----- INFORMATION SUPPLIED -----
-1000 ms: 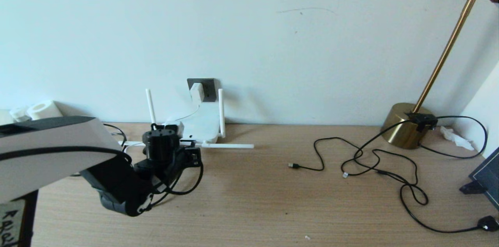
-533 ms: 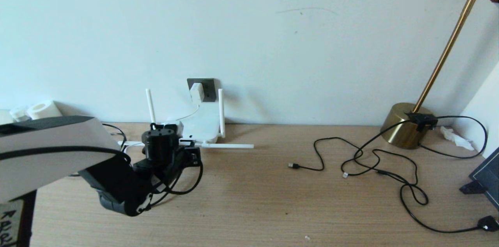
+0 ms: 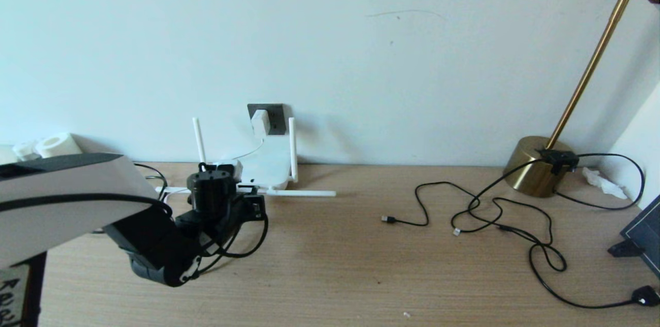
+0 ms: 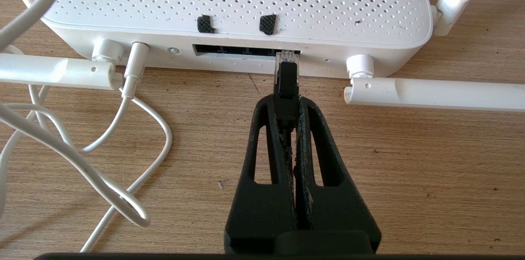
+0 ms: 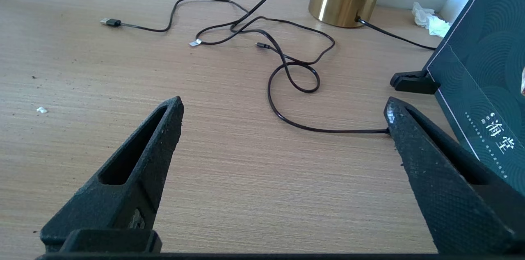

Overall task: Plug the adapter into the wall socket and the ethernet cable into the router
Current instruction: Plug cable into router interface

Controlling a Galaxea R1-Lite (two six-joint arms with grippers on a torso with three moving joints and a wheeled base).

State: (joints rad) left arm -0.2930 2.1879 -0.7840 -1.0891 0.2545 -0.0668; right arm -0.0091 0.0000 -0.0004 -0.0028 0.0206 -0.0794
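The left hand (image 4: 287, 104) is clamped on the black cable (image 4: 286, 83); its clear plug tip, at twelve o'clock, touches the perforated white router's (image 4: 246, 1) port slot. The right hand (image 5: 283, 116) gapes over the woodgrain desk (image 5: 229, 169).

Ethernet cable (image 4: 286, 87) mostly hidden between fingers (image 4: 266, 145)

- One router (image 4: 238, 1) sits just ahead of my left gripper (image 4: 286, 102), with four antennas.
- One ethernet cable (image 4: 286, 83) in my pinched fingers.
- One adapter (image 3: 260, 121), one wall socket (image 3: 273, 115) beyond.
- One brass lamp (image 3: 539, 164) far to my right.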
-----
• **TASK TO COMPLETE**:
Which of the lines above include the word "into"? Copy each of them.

• **RESULT OF THE TASK**:
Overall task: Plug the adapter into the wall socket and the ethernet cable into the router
Current instruction: Plug cable into router interface

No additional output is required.